Hakim Konstitusi, Saldi Isra, menegaskan kepada pihak yang mengajukan gugatan bahwa MK akan memberikan keputusan yang adil dalam setiap perkara yang ditangani.
“Sesuai dengan jadwal, putusan akhir akan dibacakan pada 24 Februari. Kami harap para pihak mempercayakan hasilnya kepada kami, dan kami akan memutuskan berdasarkan fakta-fakta yang ada,” ujar Saldi dalam sidang pembuktian yang berlangsung di Gedung Mahkamah Konstitusi, Jakarta, pada Senin, (17/2/2025).
Jelang putusan mencuat opsi PSU. Dalam sidang pemeriksaan saksi dan ahli di sidang sengketa Pilkada Kabupaten Siak, pemohon menghadirkan mantan Wakil Ketua MK 2018-2020, Aswanto. Sidang yang dipimpin Ketua MK Suhartoyo dengan hakim anggota Daniel Yusmic P Foekh dan M Guntur Hamzah ini membahas gugatan yang diajukan Pasangan Calon Bupati dan Wakil Bupati Siak Nomor Urut 3, Alfedri dan Husni Merza, terhadap Komisi Pemilihan Umum (KPU) Kabupaten Siak. Pasangan Nomor Urut 2, Afni Z dan Syamsurizal, menjadi pihak terkait, sementara Bawaslu Kabupaten Siak bertindak sebagai pemberi keterangan.

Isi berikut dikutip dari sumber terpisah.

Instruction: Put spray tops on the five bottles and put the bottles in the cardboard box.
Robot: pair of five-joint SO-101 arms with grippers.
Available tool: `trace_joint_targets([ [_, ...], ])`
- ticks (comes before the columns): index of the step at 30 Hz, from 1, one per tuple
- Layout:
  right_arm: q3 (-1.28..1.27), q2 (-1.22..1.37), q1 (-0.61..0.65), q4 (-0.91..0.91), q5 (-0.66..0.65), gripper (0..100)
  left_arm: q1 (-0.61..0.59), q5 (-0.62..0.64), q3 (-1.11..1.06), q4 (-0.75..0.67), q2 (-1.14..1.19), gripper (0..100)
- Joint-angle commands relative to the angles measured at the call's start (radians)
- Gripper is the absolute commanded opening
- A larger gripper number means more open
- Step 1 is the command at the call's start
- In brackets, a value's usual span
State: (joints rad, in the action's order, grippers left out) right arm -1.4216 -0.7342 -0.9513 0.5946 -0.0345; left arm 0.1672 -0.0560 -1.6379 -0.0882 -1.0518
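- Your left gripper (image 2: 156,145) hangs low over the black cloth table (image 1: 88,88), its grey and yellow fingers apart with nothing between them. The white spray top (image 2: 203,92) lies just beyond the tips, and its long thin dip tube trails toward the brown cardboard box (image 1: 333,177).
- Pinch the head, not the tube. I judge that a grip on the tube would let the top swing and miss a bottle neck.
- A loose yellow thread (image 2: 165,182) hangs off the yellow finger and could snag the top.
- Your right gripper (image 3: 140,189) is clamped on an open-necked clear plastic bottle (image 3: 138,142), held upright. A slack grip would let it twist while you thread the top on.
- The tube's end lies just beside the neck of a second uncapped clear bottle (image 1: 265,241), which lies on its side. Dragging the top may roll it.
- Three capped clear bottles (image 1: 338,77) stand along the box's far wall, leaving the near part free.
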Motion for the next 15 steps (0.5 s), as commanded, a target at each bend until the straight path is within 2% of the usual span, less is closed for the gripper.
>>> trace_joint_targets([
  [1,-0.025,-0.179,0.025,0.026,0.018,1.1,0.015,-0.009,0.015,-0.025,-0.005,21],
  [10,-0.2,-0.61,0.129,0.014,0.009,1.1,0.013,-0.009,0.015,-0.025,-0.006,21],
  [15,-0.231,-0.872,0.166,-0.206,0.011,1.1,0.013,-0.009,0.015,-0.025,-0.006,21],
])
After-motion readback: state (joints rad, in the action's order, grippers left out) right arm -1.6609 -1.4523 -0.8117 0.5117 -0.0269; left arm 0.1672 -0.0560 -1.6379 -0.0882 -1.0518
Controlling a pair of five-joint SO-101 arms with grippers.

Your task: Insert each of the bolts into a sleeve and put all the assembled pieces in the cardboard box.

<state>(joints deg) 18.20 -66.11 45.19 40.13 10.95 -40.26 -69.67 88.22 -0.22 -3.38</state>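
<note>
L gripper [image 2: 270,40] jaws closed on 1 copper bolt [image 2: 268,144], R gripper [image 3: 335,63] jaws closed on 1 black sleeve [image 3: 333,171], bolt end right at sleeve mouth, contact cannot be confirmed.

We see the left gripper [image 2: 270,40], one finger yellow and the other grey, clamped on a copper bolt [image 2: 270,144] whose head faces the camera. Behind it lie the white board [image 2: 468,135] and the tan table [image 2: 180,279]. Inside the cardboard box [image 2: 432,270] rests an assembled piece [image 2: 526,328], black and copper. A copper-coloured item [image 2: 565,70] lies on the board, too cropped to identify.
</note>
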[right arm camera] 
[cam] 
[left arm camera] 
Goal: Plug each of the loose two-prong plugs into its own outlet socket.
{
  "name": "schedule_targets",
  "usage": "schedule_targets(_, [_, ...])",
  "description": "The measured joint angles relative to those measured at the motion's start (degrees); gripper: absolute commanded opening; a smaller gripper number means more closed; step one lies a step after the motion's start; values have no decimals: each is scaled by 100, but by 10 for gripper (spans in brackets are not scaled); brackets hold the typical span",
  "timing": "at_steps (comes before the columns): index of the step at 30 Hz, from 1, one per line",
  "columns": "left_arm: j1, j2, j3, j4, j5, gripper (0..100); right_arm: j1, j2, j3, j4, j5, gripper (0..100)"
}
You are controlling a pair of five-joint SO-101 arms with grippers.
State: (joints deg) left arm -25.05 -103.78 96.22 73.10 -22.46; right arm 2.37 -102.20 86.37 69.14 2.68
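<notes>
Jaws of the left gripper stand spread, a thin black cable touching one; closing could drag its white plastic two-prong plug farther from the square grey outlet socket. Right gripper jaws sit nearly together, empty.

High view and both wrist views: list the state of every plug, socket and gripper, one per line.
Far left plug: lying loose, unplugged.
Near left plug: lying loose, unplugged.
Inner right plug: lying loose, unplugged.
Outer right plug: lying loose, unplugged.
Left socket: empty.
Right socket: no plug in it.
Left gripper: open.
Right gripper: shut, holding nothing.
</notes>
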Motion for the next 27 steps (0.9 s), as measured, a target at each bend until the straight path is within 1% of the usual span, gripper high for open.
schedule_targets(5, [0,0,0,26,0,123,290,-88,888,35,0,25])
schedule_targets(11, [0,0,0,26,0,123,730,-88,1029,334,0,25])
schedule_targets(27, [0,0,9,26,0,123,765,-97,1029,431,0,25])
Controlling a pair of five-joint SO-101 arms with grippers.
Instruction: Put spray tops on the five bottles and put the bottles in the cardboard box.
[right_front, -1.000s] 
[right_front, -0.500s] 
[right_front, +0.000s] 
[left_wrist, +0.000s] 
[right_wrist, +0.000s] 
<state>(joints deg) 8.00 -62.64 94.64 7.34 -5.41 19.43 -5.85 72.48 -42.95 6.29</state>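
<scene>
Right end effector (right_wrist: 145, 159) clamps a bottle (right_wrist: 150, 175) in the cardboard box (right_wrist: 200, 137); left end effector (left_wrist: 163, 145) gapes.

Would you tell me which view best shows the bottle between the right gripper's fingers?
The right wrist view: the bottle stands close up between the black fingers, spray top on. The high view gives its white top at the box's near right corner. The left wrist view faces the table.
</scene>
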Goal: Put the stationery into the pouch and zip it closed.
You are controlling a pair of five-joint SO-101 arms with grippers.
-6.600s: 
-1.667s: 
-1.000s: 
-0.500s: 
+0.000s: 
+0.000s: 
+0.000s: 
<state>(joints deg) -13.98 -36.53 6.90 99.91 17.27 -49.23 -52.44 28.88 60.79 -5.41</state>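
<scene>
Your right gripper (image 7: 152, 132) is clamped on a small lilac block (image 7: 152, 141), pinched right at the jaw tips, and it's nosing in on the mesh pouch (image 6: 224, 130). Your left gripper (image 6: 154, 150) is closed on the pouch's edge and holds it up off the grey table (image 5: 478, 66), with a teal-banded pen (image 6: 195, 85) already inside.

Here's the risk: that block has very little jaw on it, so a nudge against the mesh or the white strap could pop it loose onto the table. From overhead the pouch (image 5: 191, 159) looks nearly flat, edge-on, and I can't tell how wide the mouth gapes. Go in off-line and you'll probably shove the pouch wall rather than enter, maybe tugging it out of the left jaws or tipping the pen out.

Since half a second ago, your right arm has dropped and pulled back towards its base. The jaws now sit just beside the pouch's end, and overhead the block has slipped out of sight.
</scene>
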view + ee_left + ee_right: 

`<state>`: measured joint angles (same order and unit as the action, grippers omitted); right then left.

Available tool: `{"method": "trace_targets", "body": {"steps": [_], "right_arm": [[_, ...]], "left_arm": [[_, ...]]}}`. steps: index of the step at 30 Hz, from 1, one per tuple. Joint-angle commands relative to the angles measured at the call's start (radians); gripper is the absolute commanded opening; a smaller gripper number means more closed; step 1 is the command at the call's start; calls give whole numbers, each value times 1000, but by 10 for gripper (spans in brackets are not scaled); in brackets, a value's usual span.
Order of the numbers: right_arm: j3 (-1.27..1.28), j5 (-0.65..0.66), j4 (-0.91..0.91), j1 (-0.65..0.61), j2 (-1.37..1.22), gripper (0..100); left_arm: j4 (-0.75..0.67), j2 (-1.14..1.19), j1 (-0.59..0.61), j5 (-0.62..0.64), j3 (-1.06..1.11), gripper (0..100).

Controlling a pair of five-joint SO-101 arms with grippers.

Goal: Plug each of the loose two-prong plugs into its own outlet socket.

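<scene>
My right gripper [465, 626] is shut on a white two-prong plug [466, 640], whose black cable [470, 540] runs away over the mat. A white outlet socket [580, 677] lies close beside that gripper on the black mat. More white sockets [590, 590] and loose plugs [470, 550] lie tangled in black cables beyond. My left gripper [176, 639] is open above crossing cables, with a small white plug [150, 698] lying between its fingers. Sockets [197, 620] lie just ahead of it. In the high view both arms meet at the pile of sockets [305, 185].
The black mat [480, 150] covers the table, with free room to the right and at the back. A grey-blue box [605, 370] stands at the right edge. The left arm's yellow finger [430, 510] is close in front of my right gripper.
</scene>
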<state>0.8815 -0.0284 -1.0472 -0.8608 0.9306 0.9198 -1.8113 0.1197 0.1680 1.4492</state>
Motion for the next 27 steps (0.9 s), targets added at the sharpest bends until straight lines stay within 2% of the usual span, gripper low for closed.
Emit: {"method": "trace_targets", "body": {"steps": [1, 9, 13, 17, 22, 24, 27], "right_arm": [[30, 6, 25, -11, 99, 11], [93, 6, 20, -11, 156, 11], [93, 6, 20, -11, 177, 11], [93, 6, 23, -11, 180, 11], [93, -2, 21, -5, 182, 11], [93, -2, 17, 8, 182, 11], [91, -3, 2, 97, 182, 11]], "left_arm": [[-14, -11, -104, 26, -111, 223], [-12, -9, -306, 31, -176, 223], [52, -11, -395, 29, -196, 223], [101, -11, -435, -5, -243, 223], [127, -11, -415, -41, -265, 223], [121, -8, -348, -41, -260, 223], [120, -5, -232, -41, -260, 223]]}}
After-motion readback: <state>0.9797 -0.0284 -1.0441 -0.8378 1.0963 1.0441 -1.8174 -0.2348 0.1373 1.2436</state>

Sidang ini menyoroti empat isu utama, yakni hak pilih 128 pasien RSUD Tengku Rafi’an yang tidak diakomodasi, surat undangan pemilih PT KWL yang tidak tersampaikan, dugaan Ketua KPPS mencoblos dua kali, serta dugaan petugas KPPS mengarahkan pemilih.
“Hasil pencermatan ahli terhadap permohonan ini menunjukkan adanya berbagai pelanggaran pemilihan, termasuk di beberapa TPS pada beberapa kecamatan,” ujar Aswanto dalam persidangan.
Sementara itu, ahli yang dihadirkan KPU, I Gusti Putu Artha, menolak adanya PSU. Dia mengatakan, TPS di RSUD Tengku Rafi’an yang dipersoalkan bukan bagian dari lokasi wajib memiliki TPS khusus, dan KPU menurutnya sudah memfasilitasi pemilih sesuai aturan yang berlaku.
Ia juga menyatakan bahwa dugaan tidak sampainya surat undangan ke pemilih di PT KWL tidak cukup menjadi dasar untuk PSU. “Jika ada Model C Pemberitahuan yang tidak diterima pemilih, tetapi tidak memenuhi unsur pelanggaran berat, maka tidak dapat dilakukan PSU,” jelasnya.